Some time ago (I think in 2021) I had to go see a neurologist over really scary symptoms that resembled seizures. I was a nervous wreck about what I was feeling and had barely slept all week, which seemed to be apparent to the doc’s assistant when I sat down in the exam room for questioning or whatever. Dude was pretty young and soft spoken, around my age. He was laser focused doing something on one of those tablet-laptop Surface things as I spoke, presumably writing down my symptoms.
Midway through talking about my symptoms my voice audibly started shaking as I was describing them, clearly upset.
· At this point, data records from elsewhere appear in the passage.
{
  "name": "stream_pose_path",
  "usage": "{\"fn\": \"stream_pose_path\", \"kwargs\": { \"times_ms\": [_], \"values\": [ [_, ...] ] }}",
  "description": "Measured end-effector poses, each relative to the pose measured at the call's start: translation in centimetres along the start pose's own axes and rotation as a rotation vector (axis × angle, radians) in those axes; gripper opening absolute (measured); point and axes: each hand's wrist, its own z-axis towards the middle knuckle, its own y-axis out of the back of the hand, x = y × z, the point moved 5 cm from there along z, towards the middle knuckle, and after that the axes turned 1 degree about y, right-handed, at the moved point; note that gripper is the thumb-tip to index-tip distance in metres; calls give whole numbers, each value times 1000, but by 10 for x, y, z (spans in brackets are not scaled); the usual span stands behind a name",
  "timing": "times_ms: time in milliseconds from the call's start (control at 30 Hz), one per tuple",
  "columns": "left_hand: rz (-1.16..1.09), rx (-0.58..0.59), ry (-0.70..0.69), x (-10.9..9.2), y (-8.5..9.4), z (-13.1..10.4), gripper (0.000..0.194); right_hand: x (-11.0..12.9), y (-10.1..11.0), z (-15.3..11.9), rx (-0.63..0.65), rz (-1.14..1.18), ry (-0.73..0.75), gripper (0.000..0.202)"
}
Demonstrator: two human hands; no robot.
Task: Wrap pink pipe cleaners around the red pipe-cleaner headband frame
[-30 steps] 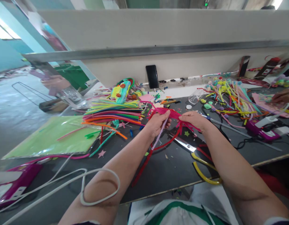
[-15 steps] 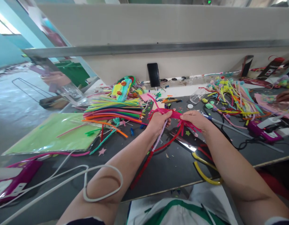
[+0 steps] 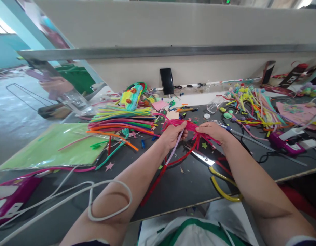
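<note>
Both hands grip a woven bundle of hot-pink pipe cleaners [image 3: 191, 125] above the dark table. My left hand [image 3: 173, 135] is closed on its left part, thumb on top. At its right end my right hand [image 3: 211, 131] pinches it, with loose pink ends sticking out below the fingers. A lilac pipe cleaner [image 3: 174, 150] hangs down past my left hand. Red pipe cleaners [image 3: 158, 186] run from under the bundle toward the table's front edge. Scissors with yellow handles [image 3: 220, 194] lie beneath my right forearm, blades pointing up-left.
A pile of coloured pipe cleaners [image 3: 124, 123] and a green sheet pack [image 3: 52, 147] lie left. A phone [image 3: 167, 81] leans on the partition. More pipe cleaners [image 3: 257, 106] and a purple power strip [image 3: 286, 143] are right. A white cable [image 3: 106, 182] loops over my left forearm.
The long pink pipe cleaner end above my left hand has swung down to the left. Both hands keep their grip. At the far right, another person's hand has left the view.
</note>
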Motion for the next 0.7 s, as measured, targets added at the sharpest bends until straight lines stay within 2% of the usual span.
{"fn": "stream_pose_path", "kwargs": {
  "times_ms": [100,167,333,433,567,633,700],
  "values": [
    [-29,89,88,4,-5,-2,26,2,-2,-2,7,37,7,30],
    [-19,102,118,4,-7,-5,23,3,-3,-3,33,65,15,31],
    [54,14,2,-3,-6,-7,24,0,-8,-4,117,162,5,33],
    [78,2,-19,-5,-6,-7,25,0,-9,-5,121,184,-4,33],
    [171,38,-5,-15,-4,-8,30,2,1,-2,-22,153,30,31],
    [285,70,-24,-30,-4,-15,35,2,8,0,-111,146,54,32],
    [490,91,-83,-52,-7,-28,36,3,14,1,-183,157,99,32]
  ]
}}
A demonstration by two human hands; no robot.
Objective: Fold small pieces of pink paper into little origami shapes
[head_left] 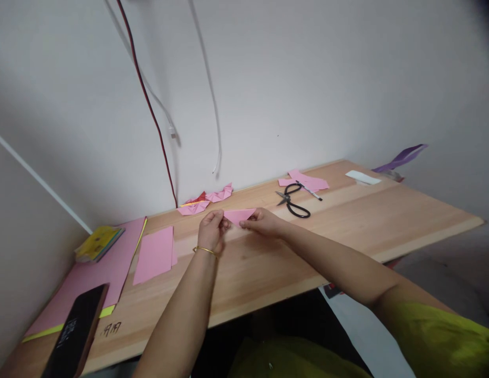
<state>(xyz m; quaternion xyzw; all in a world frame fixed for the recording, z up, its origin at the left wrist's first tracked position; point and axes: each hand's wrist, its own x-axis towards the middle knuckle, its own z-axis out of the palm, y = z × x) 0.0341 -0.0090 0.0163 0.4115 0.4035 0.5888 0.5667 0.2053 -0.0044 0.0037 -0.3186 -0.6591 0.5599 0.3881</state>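
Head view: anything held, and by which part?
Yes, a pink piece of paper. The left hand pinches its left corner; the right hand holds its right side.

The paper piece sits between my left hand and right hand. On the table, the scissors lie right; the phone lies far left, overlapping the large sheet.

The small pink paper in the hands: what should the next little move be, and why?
Perhaps have the right hand press along the straight top edge of the pink paper: the left hand holds the opposite corner, and the triangular shape suggests a fold whose crease may need firming.
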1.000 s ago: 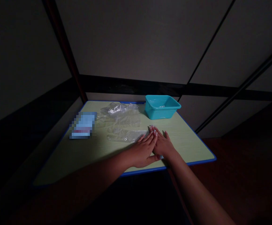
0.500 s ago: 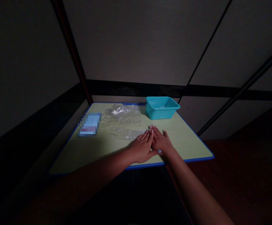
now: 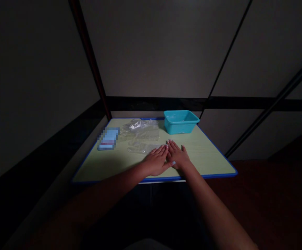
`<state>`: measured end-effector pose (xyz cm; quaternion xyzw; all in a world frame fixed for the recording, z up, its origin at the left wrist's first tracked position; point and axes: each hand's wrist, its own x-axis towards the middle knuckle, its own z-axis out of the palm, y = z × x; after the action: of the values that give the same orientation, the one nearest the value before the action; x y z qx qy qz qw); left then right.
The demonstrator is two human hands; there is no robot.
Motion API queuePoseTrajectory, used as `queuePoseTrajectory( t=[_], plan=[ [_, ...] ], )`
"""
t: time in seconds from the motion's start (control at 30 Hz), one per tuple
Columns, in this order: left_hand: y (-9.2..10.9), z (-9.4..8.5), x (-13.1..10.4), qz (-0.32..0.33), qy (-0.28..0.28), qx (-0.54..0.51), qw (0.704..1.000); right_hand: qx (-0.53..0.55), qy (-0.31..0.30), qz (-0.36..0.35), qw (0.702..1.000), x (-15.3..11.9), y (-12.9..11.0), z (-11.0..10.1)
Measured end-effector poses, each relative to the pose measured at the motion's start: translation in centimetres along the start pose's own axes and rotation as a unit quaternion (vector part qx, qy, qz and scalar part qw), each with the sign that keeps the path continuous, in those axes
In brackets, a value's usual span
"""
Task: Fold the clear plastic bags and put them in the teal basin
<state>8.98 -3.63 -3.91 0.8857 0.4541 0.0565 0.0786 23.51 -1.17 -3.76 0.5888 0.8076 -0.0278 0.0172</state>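
My left hand (image 3: 156,161) lies flat with its fingers stretched out, palm down, at the right end of a clear plastic bag (image 3: 140,148). Beside it, my right hand (image 3: 177,156) is also palm down with straight fingers. The two hands touch, and the left thumb crosses over toward the right hand. Whatever lies under the palms is hidden. Behind the flat bag rests a crumpled heap of clear plastic (image 3: 140,127), creased and shiny.
A turquoise plastic basket (image 3: 181,128) stands at the back right of the pale, blue-edged table (image 3: 205,159). On the left lies a pixelated, phone-like flat item (image 3: 108,139). Wall panels (image 3: 153,48) rise behind the table.
The camera view has shifted slightly, so the table and things on it appear a little to the right. Both hands remain flat and together, with the left thumb slightly higher in view.
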Motion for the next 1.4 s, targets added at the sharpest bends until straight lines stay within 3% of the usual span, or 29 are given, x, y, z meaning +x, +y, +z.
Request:
queuePoseTrajectory(
  t=[0.43, 0.8, 1.4],
  plan=[
    [-1.0, -0.2, -0.9, -0.016, 0.008, 0.019, 1.000, 0.022, 0.010, 0.003, 1.000, 0.2, 0.0, 0.5],
    [-3.6, -0.5, -2.3, -0.023, -0.010, 0.020, 0.999, 0.047, 0.030, 0.007, 0.998, 0.6, 0.0, 1.1],
    [-6.9, -1.0, -5.6, -0.113, -0.005, 0.040, 0.993, 0.038, 0.024, 0.008, 0.999, 0.5, 0.0, 1.0]
  ],
)
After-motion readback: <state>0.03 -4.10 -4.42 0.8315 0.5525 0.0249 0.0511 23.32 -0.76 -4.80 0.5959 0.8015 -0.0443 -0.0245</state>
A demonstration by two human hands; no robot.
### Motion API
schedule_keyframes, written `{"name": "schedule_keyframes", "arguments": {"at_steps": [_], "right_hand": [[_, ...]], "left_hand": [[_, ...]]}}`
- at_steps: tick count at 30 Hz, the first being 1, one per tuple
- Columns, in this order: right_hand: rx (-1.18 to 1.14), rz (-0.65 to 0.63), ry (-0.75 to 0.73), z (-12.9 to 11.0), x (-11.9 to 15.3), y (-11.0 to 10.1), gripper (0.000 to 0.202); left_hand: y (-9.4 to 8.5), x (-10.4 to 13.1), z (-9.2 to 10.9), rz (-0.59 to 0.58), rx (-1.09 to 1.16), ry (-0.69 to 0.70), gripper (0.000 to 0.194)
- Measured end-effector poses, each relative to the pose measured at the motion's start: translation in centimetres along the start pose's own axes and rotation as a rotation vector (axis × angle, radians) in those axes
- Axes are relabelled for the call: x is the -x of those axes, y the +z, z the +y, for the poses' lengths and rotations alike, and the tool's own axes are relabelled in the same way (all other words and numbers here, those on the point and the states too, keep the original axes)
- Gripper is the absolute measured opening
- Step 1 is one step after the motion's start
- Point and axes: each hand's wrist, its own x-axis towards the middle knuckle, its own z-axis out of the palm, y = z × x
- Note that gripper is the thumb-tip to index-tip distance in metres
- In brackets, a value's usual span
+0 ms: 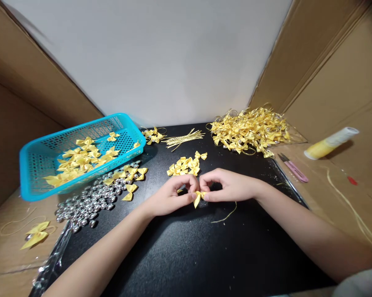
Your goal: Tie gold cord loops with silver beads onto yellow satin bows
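Note:
Between my two hands, just above the black tabletop (161,251), is a small yellow ribbon bow (198,199). My left hand (175,196) pinches its left side between thumb and fingers. From the other side, my right hand (224,185) grips the bow's right loop the same way. A thin yellow cord (227,215) lies on the table by my right hand; whether it joins the bow I cannot tell. Just beyond my fingers sits a small cluster of yellow bows (183,164).
A turquoise basket (24,165) of bows stands left, beside many silver beads (87,206). Gold cords (184,139) lie at the back, near a large pile of corded bows (250,130). Pink-handled snips (294,168) and a ribbon roll (331,143) rest on cardboard at right.

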Motion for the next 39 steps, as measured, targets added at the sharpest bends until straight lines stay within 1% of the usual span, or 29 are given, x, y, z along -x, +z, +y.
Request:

In the middle of my monologue he turns the tablet to face me, closes whatever program he has open and the wallpaper is this fucking collage of pictures of lord farquaad from shrek, lovingly decorated. Dude just sat there placidly smiling at me until I noticed and stopped dead in the middle of a sentence. We sat there in silence like this for like a solid minute before I started wheezing laughing. Before I could even say anything else or process it he picked up the tablet and wordlessly left the room, and I just sat there dumbfounded until the doctor showed up. 10/10 doctor experience tbh
I didn’t own a cell phone at the time to get a photo so this rendition from memory is all I can provide you
ID: a digital drawing of a man in scrubs sitting on a wheeled stool, serenely smiling with his elbow on a rolling cart, where a tablet is flipped open to show an approximation of the Lord Farquaad screensaver. end ID
Reblogging this bc it’s making rounds again
repeat after me: i am a sexy bitch and no one ruins my 2014
I am a sexy bitch and no one ruins my 2014

Anya is live and ready to show you everything. Watch her strip, dance, and perform exclusive shows just for you. Interact in real-time and make your fantasies come true.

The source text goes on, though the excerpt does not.